4. Six Sigma: Data-Driven Pursuit of Perfection
Six Sigma is a disciplined, statistical-based methodology that aims to eliminate defects and reduce variability in any business or manufacturing process. Developed at Motorola in the 1980s, its goal is to achieve near-perfect quality, allowing no more than 3.4 defects per million opportunities. This is accomplished through a structured problem-solving framework, most commonly DMAIC (Define, Measure, Analyze, Improve, Control).
By focusing on quantifiable data and statistical analysis, Six Sigma moves quality control from a reactive "find and fix" model to a proactive, predictive science. It identifies the root causes of errors and implements sustainable solutions, making it a powerful example of process-driven production innovation. Companies across sectors have used it to enhance product safety, streamline operations, and drastically reduce costly waste.

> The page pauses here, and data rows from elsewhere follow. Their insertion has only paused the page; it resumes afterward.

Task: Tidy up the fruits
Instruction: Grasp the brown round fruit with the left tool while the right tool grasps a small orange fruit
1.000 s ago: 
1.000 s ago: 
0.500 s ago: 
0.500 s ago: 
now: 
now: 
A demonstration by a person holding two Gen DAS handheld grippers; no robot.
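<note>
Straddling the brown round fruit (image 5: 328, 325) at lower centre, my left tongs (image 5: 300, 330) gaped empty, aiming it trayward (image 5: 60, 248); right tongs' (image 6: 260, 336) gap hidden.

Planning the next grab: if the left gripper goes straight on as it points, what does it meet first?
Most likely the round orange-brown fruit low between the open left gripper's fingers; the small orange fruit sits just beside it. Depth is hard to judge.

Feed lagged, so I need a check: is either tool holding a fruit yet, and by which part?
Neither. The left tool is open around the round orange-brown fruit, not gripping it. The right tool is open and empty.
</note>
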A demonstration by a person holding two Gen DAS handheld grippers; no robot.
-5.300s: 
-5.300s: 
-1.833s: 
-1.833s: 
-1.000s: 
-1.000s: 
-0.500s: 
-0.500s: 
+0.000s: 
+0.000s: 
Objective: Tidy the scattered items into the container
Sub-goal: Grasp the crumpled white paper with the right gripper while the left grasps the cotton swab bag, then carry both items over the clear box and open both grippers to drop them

Strategic Analysis: Why Six Sigma Creates Predictability
Six Sigma’s core strength is its ability to make processes predictable and repeatable. By systematically removing variation, it creates a stable operational foundation where quality is not an accident but an engineered outcome. This stability is crucial before layering on more complex digital solutions.
Key Insight: A process controlled by Six Sigma principles is highly standardized. This makes it an ideal candidate for automation or AR-enhanced workflows, as the technology can be applied to a consistent, well-understood procedure, maximizing ROI and minimizing implementation risks.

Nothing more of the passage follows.